§ **Work required**
Set down each line of the listing below exactly as it is written.

§ **Dataset section**
= Beginning of Section =

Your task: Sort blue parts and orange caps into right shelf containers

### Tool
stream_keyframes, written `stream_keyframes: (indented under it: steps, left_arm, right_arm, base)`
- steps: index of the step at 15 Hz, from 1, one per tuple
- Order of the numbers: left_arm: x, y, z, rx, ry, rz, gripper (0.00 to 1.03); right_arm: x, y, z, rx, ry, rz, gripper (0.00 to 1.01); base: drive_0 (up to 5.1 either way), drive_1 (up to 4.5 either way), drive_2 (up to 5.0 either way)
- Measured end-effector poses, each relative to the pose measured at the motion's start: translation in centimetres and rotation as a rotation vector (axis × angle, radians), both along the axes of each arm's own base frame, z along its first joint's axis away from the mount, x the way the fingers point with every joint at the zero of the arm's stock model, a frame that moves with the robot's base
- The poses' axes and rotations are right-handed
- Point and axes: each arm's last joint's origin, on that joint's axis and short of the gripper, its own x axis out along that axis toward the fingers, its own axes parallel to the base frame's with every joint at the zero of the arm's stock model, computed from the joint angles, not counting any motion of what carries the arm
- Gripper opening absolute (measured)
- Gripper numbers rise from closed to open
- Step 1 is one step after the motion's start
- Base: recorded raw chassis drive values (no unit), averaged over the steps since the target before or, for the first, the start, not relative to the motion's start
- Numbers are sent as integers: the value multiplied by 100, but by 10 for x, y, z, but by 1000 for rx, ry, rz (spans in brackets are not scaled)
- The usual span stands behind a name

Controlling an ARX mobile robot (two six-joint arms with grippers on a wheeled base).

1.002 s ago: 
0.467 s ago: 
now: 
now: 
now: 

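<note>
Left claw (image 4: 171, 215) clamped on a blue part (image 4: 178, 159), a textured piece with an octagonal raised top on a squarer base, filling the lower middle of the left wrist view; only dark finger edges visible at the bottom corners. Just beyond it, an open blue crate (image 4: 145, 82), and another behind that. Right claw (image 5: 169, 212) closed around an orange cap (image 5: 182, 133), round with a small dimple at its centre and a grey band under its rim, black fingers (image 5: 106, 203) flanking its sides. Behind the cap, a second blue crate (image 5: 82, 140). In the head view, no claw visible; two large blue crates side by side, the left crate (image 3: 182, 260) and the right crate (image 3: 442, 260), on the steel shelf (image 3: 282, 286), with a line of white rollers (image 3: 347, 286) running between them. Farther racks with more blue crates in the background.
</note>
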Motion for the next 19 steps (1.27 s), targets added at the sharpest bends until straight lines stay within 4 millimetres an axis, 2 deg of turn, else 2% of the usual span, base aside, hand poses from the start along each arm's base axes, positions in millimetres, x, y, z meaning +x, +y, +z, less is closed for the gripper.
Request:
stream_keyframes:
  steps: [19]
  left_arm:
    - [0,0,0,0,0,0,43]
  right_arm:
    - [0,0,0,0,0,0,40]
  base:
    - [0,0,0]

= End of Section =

§ **Answer area**
Your task: Sort blue parts and orange caps into right shelf containers

### Tool
stream_keyframes, written `stream_keyframes: (indented under it: steps, left_arm, right_arm, base)`
- steps: index of the step at 15 Hz, from 1, one per tuple
- Order of the numbers: left_arm: x, y, z, rx, ry, rz, gripper (0.00 to 1.03); right_arm: x, y, z, rx, ry, rz, gripper (0.00 to 1.01); base: drive_0 (up to 5.1 either way), drive_1 (up to 4.5 either way), drive_2 (up to 5.0 either way)
- Measured end-effector poses, each relative to the pose measured at the motion's start: translation in centimetres and rotation as a rotation vector (axis × angle, radians), both along the axes of each arm's own base frame, z along its first joint's axis away from the mount, x the way the fingers point with every joint at the zero of the arm's stock model, a frame that moves with the robot's base
- The poses' axes and rotations are right-handed
- Point and axes: each arm's last joint's origin, on that joint's axis and short of the gripper, its own x axis out along that axis toward the fingers, its own axes parallel to the base frame's with every joint at the zero of the arm's stock model, computed from the joint angles, not counting any motion of what carries the arm
- Gripper opening absolute (measured)
- Gripper numbers rise from closed to open
- Step 1 is one step after the motion's start
- Base: recorded raw chassis drive values (no unit), averaged over the steps since the target before or, for the first, the start, not relative to the motion's start
- Numbers are sent as integers: the value multiplied by 100, but by 10 for x, y, z, but by 1000 for rx, ry, rz (spans in brackets are not scaled)
- The usual span stands behind a name

Controlling an ARX mobile robot (two six-joint arms with grippers on a wheeled base).

1.002 s ago: 
0.467 s ago: 
now: 
now: 
now: 

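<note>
Left claw (image 4: 171, 215) clamped on a blue part (image 4: 178, 159), a textured piece with an octagonal raised top on a squarer base, filling the lower middle of the left wrist view; only dark finger edges visible at the bottom corners. Just beyond it, an open blue crate (image 4: 145, 82), and another behind that. Right claw (image 5: 169, 212) closed around an orange cap (image 5: 182, 133), round with a small dimple at its centre and a grey band under its rim, black fingers (image 5: 106, 203) flanking its sides. Behind the cap, a second blue crate (image 5: 82, 140). In the head view, no claw visible; two large blue crates side by side, the left crate (image 3: 182, 260) and the right crate (image 3: 442, 260), on the steel shelf (image 3: 282, 286), with a line of white rollers (image 3: 347, 286) running between them. Farther racks with more blue crates in the background.
</note>
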Motion for the next 19 steps (1.27 s), targets added at the sharpest bends until straight lines stay within 4 millimetres an axis, 2 deg of turn, else 2% of the usual span, base aside, hand poses from the start along each arm's base axes, positions in millimetres, x, y, z meaning +x, +y, +z, less is closed for the gripper.
Request:
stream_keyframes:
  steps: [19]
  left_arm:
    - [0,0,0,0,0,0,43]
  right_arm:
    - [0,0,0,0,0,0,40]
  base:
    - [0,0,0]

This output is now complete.